The official announcement from Digital Asset said the company plans to use the capital to expand offerings across Canton, deepen engagement with developers and financial institutions, and support network growth. It also said FT Partners served as exclusive strategic and financial advisor to Digital Asset on the transaction.
"One of the most compelling blockchain opportunities is no longer theoretical; it is emerging as real-world assets and institutional workflows move onchain," Ali Yahya, general partner at a16z crypto, said in a statement. "Digital Asset has built one of the clearest examples of blockchain product-market fit in regulated finance."
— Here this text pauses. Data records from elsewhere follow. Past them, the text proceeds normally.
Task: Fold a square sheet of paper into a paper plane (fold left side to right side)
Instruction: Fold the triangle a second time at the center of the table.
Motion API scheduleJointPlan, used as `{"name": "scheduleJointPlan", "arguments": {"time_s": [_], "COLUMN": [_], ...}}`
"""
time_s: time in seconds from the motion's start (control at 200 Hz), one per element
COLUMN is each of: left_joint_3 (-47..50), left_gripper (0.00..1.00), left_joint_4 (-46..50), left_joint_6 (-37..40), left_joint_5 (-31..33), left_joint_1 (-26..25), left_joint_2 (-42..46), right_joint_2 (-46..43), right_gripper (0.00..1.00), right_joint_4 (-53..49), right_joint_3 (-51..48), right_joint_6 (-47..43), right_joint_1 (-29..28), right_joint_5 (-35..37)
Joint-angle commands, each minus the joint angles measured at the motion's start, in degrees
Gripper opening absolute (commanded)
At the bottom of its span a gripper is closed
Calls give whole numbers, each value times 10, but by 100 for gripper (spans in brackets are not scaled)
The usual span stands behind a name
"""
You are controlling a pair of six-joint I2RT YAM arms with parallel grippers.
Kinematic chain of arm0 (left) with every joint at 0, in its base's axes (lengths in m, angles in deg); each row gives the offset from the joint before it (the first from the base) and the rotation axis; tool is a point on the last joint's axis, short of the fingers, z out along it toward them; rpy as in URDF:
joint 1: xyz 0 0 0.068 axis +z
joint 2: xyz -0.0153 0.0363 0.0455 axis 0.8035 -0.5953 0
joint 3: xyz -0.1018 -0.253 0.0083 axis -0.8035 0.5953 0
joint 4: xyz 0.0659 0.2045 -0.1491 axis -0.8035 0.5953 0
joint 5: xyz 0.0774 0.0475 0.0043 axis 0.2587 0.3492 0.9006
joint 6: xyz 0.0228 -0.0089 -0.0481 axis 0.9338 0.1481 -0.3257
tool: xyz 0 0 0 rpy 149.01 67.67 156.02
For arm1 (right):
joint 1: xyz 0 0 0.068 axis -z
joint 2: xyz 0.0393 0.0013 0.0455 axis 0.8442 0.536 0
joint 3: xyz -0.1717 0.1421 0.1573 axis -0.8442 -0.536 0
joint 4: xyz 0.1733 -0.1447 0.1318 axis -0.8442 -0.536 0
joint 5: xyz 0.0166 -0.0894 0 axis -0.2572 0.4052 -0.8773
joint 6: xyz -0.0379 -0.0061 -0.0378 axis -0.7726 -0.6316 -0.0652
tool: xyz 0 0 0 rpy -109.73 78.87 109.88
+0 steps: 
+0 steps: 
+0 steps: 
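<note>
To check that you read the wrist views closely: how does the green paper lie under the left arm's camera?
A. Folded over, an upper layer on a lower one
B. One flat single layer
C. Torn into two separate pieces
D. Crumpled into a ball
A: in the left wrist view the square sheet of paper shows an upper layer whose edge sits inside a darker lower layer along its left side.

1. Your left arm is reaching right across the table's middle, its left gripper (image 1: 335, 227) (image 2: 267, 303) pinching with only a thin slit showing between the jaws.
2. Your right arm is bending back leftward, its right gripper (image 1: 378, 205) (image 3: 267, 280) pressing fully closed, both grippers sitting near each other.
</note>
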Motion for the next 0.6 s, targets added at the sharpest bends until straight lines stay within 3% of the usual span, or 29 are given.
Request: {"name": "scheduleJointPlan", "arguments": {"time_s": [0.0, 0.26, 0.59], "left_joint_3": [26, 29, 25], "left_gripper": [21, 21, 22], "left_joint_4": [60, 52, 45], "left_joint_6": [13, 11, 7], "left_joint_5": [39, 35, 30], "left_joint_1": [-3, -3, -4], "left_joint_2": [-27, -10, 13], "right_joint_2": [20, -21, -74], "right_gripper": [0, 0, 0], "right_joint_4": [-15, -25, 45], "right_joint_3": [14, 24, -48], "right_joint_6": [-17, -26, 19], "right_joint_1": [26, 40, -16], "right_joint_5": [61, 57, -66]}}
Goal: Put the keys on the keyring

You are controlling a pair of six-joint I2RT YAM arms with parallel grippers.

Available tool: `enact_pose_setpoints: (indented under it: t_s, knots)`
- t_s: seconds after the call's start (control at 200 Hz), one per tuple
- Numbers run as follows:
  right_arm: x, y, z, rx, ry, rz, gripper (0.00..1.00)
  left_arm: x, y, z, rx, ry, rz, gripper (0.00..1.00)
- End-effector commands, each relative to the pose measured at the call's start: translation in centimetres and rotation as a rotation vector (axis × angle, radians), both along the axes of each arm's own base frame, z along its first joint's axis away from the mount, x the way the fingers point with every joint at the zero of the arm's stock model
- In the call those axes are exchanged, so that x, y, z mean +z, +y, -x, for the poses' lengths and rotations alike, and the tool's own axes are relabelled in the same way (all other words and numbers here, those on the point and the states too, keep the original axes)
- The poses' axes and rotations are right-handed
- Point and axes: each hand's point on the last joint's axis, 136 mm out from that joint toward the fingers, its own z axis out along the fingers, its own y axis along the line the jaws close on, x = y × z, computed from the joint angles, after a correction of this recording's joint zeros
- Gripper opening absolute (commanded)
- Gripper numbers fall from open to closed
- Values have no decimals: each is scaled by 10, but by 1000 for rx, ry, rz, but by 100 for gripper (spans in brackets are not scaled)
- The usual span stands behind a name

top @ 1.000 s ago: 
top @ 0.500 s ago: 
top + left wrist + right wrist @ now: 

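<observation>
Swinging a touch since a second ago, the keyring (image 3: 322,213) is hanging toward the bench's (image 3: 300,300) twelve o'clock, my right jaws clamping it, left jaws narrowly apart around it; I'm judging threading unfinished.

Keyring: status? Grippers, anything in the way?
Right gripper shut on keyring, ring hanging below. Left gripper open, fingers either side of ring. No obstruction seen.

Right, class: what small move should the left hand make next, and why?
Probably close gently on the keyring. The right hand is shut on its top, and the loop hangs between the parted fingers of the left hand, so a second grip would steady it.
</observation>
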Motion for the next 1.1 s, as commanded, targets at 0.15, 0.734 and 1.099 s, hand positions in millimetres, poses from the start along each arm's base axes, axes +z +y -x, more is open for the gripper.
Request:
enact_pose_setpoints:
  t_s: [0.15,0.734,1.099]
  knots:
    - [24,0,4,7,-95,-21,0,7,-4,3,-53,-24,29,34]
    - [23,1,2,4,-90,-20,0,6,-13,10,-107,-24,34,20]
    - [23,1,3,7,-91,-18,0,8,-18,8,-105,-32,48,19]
The counterpoint remains hard to dodge. A purpose-built network can remove some objections, but it can’t force banks to move critical workflows onto new rails. Risk committees, compliance teams, supervisors, vendors, and counterparties all get a vote.
The real scoreboard will be production volume, not investor logos
The next test for Canton is conversion: new bank integrations, live transactions, tokenized asset issuance, liquidity, and clearer participation from market infrastructure firms. Investor lists can show confidence. They don’t prove that markets will shift.
Regulated finance moves slowly because the workflows are high-stakes and deeply connected. A tokenized bond or fund product is only useful at scale if enough issuers, custodians, dealers, investors, and infrastructure providers can interact with it under rules they trust.
Canton now has stronger funding and a heavyweight backer in a16z crypto, which Digital Asset said will provide support across development, policy, and research. That helps. It doesn’t settle the competitive fight with Tempo, Arc, public blockchains, or private settlement networks chasing the same institutional budgets.
XOOMAR analysis: the $355 million raise is a clear vote that Wall Street’s onchain buildout is no longer a side project. The practical watch item is whether Canton can turn that money and institutional backing into repeatable production workflows. If usage stays trapped in pilots, the round will read like another expensive bet. If live volume follows, Canton becomes one of the clearest tests of whether regulated finance is ready to move core market infrastructure onchain.
Disclaimer: This XOOMAR analysis is for informational and educational purposes only. It is not financial, investment, legal, tax, or professional advice. It does not provide buy, sell, hold, price-target, portfolio, or personalized recommendations. Verify information independently and consult qualified professionals before making decisions.
The Bottom Line
- Digital Asset’s $355 million raise signals growing institutional demand for blockchain infrastructure built for regulated finance.
- Canton Network is positioning itself as a privacy- and compliance-focused alternative to retail-oriented crypto networks.
- Backing from major banks, asset managers, and trading firms suggests tokenized capital markets are moving closer to mainstream adoption.